Kennedy's older sister, Eunice Kennedy Shriver, died earlier this month at the age of 88.

11 Responses »

  1. But I bet it's hot where he's going.

    You can't kill someone and not expect to pay for it.

  2. is it wrong to cheer?

  3. Puuuuleazuh, can we have a little class? No matter what you thought of the man's politics, now is the not the right time.

    We honor the dead. Even if I disagreed with him 95% of the time. Ted Kennedy was a U.S. Senator, and as Americans we must all respect that.

    • You're right. I couldn't stand the guy at all, but it's no reason to sling crap at him now. Just makes you sound like the fools on Democrat Underground.

      • No it doesn't. It makes them sound like the no class, double digit IQ, uneducated ignorant fools running the Republicans into the ground.

  4. "....to speak for those who have no voice; to remember those who are forgotten; to respond to the frustration and fulfill the aspiration of all Americans seeking a better life in a better land....for all those whose cares have been our concern, the cause endures, the hope still lives and the dream shall never die."

    Edward Moore Kennedy, August 12, 1980

    The lion sleeps.

    I'll never forget the night Ted Kennedy gave that speech at the Democratic National Convention after failing to win his party's nomination for the presidency. I was staying in a one-room kitchenette in Liverpool, NY, just outside of Syracuse. It was - and remains - the greatest political oration of my lifetime. Watching the event on a small, black and white TV I instinctively knew I was witnessing one of those sublime moments in American history that would be remembered a century into the future.

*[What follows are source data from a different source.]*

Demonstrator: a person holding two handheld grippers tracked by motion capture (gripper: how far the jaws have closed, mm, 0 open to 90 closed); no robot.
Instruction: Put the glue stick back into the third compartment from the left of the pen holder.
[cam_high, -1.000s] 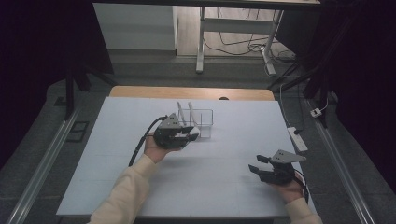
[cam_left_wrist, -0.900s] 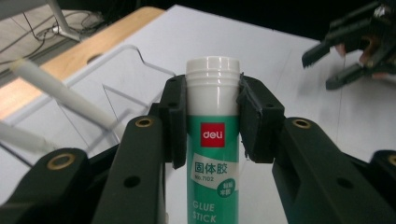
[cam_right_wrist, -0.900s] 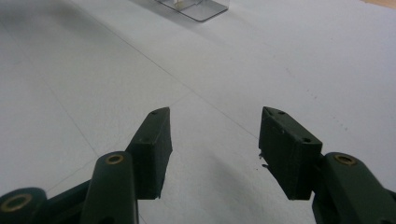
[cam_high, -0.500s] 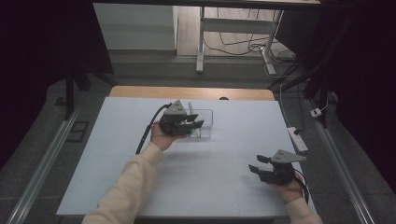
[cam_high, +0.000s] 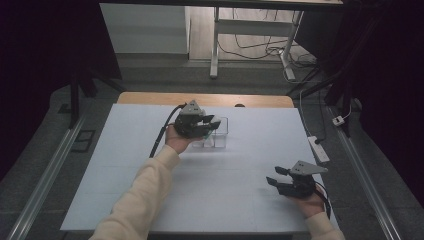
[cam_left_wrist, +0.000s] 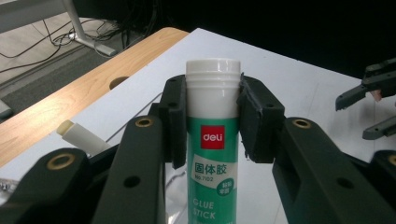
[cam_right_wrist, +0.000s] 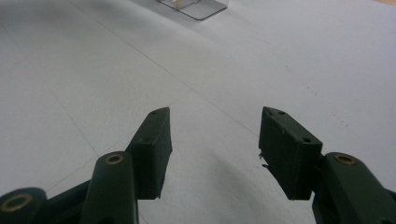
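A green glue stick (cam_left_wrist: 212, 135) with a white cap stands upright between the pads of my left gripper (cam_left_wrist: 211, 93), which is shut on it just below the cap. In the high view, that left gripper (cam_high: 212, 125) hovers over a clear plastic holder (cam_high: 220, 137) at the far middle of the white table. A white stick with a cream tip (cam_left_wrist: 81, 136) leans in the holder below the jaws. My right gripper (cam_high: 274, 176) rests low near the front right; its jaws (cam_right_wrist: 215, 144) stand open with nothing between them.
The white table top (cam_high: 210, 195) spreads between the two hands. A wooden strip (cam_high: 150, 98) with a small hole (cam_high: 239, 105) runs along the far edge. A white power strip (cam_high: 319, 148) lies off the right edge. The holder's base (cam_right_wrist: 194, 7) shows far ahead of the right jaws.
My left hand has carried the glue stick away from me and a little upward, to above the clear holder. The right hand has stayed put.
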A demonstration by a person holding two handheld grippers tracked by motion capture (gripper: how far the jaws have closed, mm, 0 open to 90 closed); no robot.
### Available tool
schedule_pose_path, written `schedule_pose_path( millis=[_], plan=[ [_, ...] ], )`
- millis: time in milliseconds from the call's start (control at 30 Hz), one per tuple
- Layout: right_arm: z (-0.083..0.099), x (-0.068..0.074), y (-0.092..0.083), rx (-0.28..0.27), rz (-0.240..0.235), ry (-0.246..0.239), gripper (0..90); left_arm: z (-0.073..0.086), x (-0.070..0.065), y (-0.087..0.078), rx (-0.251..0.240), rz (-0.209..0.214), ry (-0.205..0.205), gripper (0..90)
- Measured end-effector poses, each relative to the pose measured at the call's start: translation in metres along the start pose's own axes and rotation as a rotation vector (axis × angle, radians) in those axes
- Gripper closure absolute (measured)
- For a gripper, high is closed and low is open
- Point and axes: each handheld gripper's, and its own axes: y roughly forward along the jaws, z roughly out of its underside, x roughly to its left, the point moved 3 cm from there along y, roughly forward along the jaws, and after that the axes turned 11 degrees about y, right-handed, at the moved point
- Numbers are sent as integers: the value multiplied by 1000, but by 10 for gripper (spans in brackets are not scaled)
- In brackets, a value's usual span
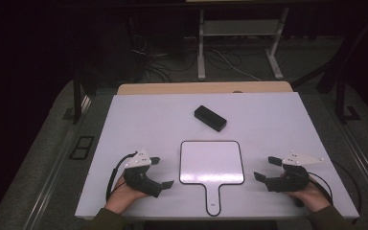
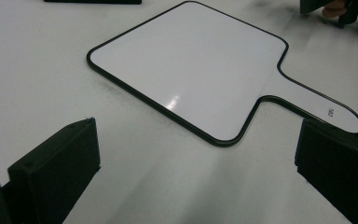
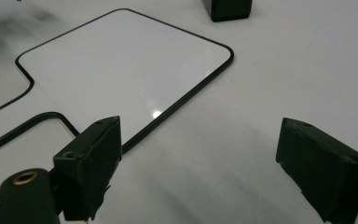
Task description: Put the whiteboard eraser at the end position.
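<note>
A white paddle-shaped board with a black rim lies flat near the table's front edge, its handle toward the person. A black rectangular block lies behind it. My left gripper rests to the left of the board, jaws wide apart with nothing between them; in the left gripper view the board lies ahead on bare table. My right gripper sits to the right of the board, open and empty; in the right gripper view the board and the block lie ahead.
The white table top has a wooden strip along its far edge. Beyond it on the dark floor stand a white desk frame and loose cables. Metal rails flank the table.
</note>
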Motion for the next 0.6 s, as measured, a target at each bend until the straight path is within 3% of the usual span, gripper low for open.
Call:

    Teddy Kennedy died late last night at the age of seventy-seven. In a life that is littered with ironies, here's the biggest one of all: His three older brothers - Joe, Jack and Bobby - are eternally frozen in our imagination as the personifications of youth. How poignant that our final image of the baby of that family will be as an old man, frail and mortally ill.

    When he first ran for the senate forty-seven years ago, I was all of four years old. Had I been writing about politics then it is a fairly good bet that I would have vehemently opposed the candidacy of Edward Moore Kennedy. Let's be honest; in 1962 the guy was a lightweight. He ran for the Democratic nomination against another young man, Edward McCormick, whose uncle was the speaker of the House of Representatives. During a debate McCormick told him that were it not for his name, his candidacy would be viewed as a joke. It was a point well made. It is obvious when looking at film of that campaign that our boy Ted is in way over his head.

    Whom among us would have dared dream all those years ago that this punk would one day evolve into the greatest senator ever to walk those halls?

    An incredible realization just came to me: Teddy represented the state of Massachusetts for forty-six years, eight months and nineteen days. That is nearly three months longer than all the years his older brother Jack lived on earth. This truly is the end of an era, folks.


    Tom Degan
    Goshen, NY

  5. Who cares if he was a US Senator? This man was a murderer. Hope he gets what's coming to him.

  6. Murderer? Are you referring to the accident at Chappaquidik? He was a great man who did great things legislating humane policies for ALL Americans. But you ignorant folks who take great delight in slandering that which your pea brains can't comprehend haven't got one fraction of the class this man had. I don't pity the fools. But he did.

  7. Linda, Ted Kennedy was a murderer. He did let that young lady die and he, and his family, did their best to cover it up.
    He also worked to change the laws in '04 so the, then Republican Governor, couldn't appoint a new Senator in case John Kerry had won the Presidential Race. Then when he was on his way out of this world, he works again to change it so the people couldn't elect a new Senator (which he worked to change in '04).
    So, my sympathies to his family, but not to him. Mary Jo Kopechne can now rest in peace.